◆ **DATASET**:
------------------------------------------------------------

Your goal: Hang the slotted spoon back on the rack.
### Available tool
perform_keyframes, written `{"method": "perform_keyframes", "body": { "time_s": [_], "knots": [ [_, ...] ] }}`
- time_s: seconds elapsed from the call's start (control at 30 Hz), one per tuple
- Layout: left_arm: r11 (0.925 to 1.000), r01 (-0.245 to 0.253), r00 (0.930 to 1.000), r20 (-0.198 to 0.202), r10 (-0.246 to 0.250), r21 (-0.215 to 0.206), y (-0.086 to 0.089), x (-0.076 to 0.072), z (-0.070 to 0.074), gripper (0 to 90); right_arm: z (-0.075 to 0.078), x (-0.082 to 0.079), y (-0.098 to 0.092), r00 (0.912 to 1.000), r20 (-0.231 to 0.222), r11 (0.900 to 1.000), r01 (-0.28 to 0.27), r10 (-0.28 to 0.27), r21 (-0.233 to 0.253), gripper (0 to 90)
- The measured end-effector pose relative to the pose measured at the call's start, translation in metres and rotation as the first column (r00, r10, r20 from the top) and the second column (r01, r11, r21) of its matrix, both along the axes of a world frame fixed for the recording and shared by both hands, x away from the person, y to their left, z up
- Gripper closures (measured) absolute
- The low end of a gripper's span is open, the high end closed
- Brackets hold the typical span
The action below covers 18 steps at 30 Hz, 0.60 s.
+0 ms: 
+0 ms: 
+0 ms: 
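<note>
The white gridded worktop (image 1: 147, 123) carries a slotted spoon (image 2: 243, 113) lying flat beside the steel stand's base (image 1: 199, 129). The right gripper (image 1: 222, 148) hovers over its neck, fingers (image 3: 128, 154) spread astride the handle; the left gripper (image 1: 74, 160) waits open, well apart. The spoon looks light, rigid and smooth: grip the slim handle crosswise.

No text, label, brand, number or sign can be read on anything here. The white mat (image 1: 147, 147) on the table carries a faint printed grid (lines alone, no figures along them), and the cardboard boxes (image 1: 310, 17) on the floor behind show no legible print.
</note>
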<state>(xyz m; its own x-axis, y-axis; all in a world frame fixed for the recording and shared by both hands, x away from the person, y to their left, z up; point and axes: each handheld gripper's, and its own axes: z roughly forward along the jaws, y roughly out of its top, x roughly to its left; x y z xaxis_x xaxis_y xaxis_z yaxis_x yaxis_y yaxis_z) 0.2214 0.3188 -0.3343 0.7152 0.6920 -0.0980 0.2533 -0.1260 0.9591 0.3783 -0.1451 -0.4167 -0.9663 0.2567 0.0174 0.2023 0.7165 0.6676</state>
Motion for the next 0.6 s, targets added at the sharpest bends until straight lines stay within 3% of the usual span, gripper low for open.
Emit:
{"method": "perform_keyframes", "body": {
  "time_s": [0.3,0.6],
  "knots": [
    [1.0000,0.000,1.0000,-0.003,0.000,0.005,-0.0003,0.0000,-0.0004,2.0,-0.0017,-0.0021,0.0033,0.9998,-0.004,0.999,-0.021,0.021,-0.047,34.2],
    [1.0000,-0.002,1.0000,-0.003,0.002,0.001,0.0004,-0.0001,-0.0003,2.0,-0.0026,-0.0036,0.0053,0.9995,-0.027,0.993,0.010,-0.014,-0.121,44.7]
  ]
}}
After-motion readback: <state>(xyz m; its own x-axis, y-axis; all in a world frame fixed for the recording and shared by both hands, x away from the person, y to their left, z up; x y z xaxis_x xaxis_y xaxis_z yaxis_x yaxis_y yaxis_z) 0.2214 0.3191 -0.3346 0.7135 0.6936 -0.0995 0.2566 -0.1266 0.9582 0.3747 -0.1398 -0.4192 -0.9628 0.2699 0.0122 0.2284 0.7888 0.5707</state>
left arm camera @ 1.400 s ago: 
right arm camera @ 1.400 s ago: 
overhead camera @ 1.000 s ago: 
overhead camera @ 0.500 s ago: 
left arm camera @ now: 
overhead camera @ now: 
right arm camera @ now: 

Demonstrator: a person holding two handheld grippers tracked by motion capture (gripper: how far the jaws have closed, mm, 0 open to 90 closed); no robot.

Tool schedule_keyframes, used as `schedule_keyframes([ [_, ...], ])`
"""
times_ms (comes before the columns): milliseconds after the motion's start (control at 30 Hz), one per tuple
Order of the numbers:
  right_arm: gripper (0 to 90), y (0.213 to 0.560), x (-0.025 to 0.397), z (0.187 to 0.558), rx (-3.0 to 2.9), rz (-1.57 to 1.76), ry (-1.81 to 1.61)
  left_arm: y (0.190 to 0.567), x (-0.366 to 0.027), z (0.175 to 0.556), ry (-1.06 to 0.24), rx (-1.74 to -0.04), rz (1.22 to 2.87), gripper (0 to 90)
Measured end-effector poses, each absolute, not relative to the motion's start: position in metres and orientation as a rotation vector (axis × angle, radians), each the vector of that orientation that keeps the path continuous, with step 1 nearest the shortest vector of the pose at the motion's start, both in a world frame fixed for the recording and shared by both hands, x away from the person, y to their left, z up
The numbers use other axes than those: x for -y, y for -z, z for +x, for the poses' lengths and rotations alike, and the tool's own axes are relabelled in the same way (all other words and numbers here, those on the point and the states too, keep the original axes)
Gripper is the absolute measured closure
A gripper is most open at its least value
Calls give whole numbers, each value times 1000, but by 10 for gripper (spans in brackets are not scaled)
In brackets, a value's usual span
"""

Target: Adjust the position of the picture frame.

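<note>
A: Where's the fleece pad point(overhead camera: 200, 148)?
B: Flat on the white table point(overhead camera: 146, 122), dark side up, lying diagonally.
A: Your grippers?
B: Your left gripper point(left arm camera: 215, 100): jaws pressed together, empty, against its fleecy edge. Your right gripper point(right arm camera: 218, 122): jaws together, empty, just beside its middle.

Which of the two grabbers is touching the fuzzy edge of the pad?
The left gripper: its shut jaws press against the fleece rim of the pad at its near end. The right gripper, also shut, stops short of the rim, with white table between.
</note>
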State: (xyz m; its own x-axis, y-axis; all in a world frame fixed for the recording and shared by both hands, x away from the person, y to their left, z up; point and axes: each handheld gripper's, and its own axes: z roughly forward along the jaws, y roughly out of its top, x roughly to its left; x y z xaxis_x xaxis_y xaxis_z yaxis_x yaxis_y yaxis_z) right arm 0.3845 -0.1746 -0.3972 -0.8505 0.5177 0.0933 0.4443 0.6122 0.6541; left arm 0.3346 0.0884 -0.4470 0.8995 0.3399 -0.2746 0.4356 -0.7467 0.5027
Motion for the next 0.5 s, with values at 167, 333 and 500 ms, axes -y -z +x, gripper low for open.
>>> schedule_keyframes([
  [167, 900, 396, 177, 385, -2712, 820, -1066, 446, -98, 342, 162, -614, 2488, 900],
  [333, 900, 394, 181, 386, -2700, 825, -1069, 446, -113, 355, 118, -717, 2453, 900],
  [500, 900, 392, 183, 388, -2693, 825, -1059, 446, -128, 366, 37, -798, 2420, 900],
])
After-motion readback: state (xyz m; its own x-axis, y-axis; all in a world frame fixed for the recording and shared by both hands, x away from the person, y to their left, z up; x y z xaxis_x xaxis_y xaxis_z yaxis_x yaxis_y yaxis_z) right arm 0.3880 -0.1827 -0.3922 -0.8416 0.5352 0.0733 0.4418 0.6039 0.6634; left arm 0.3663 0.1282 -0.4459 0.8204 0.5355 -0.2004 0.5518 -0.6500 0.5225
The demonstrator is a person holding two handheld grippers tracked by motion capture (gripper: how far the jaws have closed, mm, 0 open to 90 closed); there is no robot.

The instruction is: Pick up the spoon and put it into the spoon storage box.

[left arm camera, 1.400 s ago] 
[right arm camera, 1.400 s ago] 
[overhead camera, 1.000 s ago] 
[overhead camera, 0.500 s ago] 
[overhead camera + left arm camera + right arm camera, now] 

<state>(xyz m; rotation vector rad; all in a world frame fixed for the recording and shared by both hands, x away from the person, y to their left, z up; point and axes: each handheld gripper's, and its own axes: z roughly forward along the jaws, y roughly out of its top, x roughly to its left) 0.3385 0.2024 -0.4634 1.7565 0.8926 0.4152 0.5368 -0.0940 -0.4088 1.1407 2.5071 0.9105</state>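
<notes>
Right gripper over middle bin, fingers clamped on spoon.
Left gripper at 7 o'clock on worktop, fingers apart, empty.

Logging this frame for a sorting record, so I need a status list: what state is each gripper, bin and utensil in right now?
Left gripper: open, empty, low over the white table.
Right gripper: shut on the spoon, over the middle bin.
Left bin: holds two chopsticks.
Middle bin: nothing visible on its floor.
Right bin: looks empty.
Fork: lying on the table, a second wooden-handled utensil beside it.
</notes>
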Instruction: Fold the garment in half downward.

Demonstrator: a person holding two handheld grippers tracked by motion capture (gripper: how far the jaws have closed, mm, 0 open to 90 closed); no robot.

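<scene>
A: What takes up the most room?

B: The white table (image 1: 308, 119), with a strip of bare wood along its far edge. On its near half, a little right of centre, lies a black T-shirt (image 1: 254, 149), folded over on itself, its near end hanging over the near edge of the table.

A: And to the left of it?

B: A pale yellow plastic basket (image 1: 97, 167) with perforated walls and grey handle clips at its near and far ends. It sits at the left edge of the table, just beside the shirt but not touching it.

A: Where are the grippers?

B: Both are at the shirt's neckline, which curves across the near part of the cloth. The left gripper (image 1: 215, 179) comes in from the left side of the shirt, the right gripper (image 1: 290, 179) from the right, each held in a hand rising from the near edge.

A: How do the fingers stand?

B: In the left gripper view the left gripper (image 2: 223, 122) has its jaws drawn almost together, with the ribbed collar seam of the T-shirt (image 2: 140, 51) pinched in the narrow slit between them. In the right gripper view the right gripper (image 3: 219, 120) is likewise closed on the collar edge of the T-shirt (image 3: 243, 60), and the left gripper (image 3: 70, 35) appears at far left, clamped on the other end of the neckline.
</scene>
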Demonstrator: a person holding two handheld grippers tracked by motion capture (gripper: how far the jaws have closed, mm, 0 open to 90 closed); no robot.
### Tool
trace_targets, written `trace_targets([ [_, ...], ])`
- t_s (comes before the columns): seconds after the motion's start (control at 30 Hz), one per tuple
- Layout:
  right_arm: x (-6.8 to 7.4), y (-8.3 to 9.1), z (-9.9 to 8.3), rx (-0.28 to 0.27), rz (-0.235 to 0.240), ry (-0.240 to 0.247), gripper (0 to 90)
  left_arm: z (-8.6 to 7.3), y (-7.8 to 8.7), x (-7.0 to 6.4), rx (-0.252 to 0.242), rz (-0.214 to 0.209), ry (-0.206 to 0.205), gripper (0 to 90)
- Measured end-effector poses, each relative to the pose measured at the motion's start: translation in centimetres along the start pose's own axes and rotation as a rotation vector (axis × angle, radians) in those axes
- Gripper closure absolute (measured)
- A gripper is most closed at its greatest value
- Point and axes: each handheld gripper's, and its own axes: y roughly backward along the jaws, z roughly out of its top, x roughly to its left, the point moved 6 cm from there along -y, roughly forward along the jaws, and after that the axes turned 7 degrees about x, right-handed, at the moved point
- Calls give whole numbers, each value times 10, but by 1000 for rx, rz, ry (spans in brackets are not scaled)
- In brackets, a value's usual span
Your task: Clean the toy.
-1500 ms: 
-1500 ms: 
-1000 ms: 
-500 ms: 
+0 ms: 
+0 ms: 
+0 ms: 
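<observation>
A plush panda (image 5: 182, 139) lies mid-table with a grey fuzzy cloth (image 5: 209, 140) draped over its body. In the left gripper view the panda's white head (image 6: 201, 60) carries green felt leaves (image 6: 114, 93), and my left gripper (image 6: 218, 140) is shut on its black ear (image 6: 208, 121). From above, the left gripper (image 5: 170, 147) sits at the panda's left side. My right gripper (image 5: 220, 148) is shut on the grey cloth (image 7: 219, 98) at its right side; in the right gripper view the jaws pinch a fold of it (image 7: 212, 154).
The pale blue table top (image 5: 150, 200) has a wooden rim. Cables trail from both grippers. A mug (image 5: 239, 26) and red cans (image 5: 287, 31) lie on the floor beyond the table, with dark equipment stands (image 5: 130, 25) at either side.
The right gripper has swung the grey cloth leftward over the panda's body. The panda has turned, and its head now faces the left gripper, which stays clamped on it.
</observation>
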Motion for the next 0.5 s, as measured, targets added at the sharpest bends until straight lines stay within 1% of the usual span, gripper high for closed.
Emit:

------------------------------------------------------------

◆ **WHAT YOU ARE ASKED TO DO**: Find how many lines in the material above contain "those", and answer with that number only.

◆ **ANSWER SECTION**: 2